Assignment:
Take the records below from their first line to the line with "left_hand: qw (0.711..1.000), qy", and restate those lines word for word.

(Data section Opens)

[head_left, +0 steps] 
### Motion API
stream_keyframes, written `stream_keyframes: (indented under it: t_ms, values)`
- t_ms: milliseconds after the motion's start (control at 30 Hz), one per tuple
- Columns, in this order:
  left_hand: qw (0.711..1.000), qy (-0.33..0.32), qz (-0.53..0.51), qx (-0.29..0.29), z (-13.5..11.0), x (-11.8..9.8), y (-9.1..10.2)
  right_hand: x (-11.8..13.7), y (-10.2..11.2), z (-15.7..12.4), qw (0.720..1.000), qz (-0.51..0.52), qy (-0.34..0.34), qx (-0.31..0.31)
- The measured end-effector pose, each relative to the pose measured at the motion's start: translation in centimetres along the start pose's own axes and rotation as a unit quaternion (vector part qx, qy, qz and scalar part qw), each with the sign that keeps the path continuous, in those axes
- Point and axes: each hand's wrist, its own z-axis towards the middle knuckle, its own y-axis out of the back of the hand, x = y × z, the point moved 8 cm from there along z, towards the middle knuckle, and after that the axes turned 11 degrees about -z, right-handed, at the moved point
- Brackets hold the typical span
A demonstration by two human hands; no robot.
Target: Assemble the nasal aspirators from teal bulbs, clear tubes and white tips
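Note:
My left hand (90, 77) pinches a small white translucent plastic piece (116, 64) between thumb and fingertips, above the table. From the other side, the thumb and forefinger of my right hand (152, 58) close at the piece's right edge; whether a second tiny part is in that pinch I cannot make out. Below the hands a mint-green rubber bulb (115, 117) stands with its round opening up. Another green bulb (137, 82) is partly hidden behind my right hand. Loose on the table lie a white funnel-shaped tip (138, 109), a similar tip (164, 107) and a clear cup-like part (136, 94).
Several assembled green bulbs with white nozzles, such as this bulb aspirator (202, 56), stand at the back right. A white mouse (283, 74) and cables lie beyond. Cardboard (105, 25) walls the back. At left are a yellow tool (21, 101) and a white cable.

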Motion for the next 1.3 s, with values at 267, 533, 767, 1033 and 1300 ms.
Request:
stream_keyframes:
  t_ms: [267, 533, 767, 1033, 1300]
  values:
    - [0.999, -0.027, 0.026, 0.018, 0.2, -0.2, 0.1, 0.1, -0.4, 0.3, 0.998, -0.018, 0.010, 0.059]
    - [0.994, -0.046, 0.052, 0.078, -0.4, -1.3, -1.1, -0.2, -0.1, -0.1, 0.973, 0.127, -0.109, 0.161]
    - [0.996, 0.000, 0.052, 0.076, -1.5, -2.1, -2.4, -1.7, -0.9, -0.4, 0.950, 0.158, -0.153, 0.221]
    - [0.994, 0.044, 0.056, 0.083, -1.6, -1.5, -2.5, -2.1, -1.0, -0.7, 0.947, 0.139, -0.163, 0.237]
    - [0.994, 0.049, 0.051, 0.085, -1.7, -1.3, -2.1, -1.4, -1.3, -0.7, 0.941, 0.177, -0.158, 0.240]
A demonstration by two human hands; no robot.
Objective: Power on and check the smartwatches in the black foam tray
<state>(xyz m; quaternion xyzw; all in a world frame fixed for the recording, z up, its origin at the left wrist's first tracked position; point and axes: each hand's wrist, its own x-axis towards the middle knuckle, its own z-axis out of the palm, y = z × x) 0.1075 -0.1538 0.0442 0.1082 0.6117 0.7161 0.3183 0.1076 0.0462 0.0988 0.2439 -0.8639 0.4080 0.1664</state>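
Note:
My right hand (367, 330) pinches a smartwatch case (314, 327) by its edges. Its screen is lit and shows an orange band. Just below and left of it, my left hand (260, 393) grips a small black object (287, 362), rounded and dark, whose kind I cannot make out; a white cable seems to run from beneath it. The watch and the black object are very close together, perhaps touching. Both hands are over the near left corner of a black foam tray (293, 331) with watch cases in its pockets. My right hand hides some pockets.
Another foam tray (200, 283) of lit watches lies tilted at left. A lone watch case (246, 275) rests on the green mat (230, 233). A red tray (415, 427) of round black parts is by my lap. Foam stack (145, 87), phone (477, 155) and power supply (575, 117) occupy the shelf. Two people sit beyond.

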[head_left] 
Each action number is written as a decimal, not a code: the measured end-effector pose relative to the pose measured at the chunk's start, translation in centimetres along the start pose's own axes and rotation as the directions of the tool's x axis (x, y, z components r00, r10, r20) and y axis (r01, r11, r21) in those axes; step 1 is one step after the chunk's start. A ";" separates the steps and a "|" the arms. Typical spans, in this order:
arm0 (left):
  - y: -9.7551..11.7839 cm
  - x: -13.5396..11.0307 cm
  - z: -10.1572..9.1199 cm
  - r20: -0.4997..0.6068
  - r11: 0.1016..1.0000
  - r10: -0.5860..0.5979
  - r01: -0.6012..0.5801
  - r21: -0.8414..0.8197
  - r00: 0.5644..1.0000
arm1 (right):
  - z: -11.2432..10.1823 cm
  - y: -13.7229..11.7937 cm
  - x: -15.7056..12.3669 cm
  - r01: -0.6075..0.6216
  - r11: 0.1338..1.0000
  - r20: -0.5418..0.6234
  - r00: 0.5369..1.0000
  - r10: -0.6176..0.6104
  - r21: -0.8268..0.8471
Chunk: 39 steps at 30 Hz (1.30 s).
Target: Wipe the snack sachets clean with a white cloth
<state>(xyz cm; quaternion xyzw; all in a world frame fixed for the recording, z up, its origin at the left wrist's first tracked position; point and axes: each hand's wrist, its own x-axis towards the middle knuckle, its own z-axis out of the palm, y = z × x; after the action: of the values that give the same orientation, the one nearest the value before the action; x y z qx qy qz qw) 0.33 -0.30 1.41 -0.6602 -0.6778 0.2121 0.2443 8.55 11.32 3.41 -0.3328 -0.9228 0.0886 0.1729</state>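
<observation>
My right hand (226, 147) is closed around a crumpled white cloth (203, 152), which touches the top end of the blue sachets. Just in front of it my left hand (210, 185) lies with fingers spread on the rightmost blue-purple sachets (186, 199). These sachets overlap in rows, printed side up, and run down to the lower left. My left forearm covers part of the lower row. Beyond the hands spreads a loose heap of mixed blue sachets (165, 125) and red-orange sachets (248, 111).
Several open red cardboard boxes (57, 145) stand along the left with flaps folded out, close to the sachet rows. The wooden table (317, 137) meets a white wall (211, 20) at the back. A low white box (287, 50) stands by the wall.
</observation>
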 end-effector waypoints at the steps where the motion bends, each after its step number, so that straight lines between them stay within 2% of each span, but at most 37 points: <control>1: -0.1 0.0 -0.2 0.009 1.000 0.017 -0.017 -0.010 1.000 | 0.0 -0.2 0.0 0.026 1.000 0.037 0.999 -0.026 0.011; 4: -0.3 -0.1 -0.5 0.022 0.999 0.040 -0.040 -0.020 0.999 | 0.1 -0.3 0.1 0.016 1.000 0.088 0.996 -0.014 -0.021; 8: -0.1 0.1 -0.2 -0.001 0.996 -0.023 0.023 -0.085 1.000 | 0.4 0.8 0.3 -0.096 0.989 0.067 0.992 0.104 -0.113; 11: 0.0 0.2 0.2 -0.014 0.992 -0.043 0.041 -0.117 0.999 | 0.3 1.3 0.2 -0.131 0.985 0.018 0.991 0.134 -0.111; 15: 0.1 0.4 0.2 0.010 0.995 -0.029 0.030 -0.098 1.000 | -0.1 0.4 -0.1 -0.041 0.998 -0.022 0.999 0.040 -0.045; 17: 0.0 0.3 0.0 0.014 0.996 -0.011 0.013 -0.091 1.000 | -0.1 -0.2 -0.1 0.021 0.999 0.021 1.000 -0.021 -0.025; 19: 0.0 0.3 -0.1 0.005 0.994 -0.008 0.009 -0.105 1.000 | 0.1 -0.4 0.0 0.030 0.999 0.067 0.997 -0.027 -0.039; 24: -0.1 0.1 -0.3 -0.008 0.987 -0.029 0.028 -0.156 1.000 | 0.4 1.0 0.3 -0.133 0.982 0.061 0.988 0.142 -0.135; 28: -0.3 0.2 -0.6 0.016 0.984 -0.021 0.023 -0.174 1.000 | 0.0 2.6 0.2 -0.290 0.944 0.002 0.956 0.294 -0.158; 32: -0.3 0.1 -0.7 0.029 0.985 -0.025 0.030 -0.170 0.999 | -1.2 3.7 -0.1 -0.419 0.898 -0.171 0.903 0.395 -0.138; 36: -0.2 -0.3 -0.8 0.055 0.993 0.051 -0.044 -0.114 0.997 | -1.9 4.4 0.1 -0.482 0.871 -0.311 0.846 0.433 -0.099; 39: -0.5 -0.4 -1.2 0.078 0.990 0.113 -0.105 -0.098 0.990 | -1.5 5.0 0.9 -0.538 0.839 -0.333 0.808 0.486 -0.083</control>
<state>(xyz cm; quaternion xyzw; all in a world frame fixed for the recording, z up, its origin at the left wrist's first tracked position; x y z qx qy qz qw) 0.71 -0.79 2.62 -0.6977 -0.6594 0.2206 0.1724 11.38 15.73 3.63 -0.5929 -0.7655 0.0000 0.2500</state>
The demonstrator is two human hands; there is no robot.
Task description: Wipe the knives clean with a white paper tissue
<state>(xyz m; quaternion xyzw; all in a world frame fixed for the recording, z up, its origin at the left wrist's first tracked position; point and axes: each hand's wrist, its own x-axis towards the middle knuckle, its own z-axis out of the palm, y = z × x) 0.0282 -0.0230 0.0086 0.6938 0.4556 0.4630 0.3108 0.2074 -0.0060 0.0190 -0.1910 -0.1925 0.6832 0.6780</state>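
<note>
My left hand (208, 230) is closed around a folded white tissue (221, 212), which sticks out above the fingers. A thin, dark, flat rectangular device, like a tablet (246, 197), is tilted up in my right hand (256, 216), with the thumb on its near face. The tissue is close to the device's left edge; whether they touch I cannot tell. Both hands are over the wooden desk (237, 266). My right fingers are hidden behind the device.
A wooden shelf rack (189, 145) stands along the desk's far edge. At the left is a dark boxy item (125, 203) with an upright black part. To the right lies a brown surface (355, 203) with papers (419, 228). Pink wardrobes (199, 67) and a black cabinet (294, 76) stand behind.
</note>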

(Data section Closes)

Task answer:
[head_left, +0 steps] 
### Motion API
stream_keyframes, written `stream_keyframes: (indented under it: t_ms, values)`
- t_ms: milliseconds after the motion's start (control at 30 Hz), one per tuple
- Columns, in this order:
  left_hand: qw (0.711..1.000), qy (-0.33..0.32), qz (-0.53..0.51), qx (-0.29..0.29), z (-13.5..11.0), x (-11.8..9.8), y (-9.1..10.2)

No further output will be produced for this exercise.